--- The data Enclosed Below ---

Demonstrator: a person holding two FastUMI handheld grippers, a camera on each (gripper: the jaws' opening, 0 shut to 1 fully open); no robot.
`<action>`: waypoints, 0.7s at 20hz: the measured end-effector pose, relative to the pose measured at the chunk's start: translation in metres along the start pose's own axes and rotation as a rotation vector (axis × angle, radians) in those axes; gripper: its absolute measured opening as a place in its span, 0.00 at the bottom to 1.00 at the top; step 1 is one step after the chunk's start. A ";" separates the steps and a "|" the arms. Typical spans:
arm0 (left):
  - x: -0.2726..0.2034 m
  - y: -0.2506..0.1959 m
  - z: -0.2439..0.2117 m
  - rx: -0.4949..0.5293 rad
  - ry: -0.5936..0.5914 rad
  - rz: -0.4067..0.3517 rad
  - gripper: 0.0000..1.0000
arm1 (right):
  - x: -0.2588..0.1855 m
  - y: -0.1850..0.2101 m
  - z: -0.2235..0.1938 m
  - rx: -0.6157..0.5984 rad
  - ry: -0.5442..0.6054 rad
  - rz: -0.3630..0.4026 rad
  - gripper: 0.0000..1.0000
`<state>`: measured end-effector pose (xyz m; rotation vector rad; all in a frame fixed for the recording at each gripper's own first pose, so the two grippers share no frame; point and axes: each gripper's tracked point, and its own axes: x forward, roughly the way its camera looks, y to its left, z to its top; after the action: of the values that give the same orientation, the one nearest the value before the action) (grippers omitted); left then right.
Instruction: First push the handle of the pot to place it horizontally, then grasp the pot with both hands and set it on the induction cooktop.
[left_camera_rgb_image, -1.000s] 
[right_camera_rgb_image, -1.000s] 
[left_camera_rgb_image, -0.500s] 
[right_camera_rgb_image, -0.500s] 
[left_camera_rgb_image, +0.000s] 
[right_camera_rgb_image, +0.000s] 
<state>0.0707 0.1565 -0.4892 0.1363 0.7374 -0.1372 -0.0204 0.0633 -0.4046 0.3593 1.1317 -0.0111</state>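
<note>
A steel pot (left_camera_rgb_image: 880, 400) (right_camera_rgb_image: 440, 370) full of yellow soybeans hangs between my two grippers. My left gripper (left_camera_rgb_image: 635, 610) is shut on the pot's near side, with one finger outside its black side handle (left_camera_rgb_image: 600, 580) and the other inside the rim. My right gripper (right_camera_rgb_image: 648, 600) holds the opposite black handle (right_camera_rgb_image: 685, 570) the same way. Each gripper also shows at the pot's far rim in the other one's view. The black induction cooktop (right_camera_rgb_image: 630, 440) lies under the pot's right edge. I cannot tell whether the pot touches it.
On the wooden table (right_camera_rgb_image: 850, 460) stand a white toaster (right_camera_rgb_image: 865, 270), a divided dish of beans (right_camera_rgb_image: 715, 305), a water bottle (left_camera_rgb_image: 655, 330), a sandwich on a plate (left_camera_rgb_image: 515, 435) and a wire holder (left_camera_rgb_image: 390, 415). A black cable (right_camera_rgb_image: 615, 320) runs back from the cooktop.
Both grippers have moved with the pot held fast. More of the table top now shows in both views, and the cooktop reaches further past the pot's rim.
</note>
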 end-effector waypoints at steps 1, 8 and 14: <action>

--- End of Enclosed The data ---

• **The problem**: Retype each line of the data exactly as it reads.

• **Answer to the problem**:
Demonstrator: a person holding two FastUMI handheld grippers, a camera on each (gripper: the jaws' opening, 0 shut to 1 fully open); no robot.
`<action>`: waypoints, 0.7s at 20hz: the measured end-effector pose, relative to the pose measured at the chunk's start: translation in metres along the start pose's own axes and rotation as a rotation vector (axis × angle, radians) in those axes; gripper: its absolute measured opening as a place in its span, 0.00 at the bottom to 1.00 at the top; step 1 is one step after the chunk's start. A ";" separates the steps and a "|" the arms. Typical spans:
arm0 (left):
  - x: -0.2726..0.2034 m
  - y: -0.2506..0.1959 m
  - z: -0.2439..0.2117 m
  - rx: -0.4949..0.5293 rad
  - ry: -0.5936..0.5914 rad
  - rz: -0.4067..0.3517 rad
  - gripper: 0.0000..1.0000
arm1 (right):
  - x: -0.2588..0.1855 m
  - y: -0.1850..0.2101 m
  - z: -0.2235..0.1938 m
  - rx: -0.6157..0.5984 rad
  - ry: -0.5442..0.6054 rad
  - rz: -0.3630..0.4026 rad
  - gripper: 0.0000..1.0000
`<state>`: measured end-effector pose (xyz m; rotation vector rad; all in a frame fixed for the recording at each gripper's own first pose, so the two grippers share no frame; point and axes: each gripper's tracked point, and its own axes: x forward, roughly the way its camera looks, y to its left, z to its top; after the action: of the values that give the same orientation, the one nearest the value before the action) (grippers omitted); left then right.
Instruction: First push the handle of the pot to place it horizontally, then grasp the pot with both hands and set it on the induction cooktop.
[left_camera_rgb_image, -1.000s] 
[right_camera_rgb_image, -1.000s] 
[left_camera_rgb_image, -0.500s] 
[right_camera_rgb_image, -0.500s] 
[left_camera_rgb_image, +0.000s] 
[right_camera_rgb_image, +0.000s] 
<state>0.0707 0.1565 -0.4892 0.1363 0.7374 -0.1372 -0.0204 0.0633 -0.4046 0.3593 1.1317 -0.0111</state>
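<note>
A steel pot (left_camera_rgb_image: 880, 400) (right_camera_rgb_image: 440, 370) full of yellow soybeans hangs between my two grippers. My left gripper (left_camera_rgb_image: 635, 610) is shut on the pot's near side, with one finger outside its black side handle (left_camera_rgb_image: 600, 580) and the other inside the rim. My right gripper (right_camera_rgb_image: 648, 600) holds the opposite black handle (right_camera_rgb_image: 685, 570) the same way. Each gripper also shows at the pot's far rim in the other one's view. The black induction cooktop (right_camera_rgb_image: 630, 440) lies under the pot's right edge. I cannot tell whether the pot touches it.
On the wooden table (right_camera_rgb_image: 850, 460) stand a white toaster (right_camera_rgb_image: 865, 270), a divided dish of beans (right_camera_rgb_image: 715, 305), a water bottle (left_camera_rgb_image: 655, 330), a sandwich on a plate (left_camera_rgb_image: 515, 435) and a wire holder (left_camera_rgb_image: 390, 415). A black cable (right_camera_rgb_image: 615, 320) runs back from the cooktop.
Both grippers have moved with the pot held fast. More of the table top now shows in both views, and the cooktop reaches further past the pot's rim.
</note>
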 end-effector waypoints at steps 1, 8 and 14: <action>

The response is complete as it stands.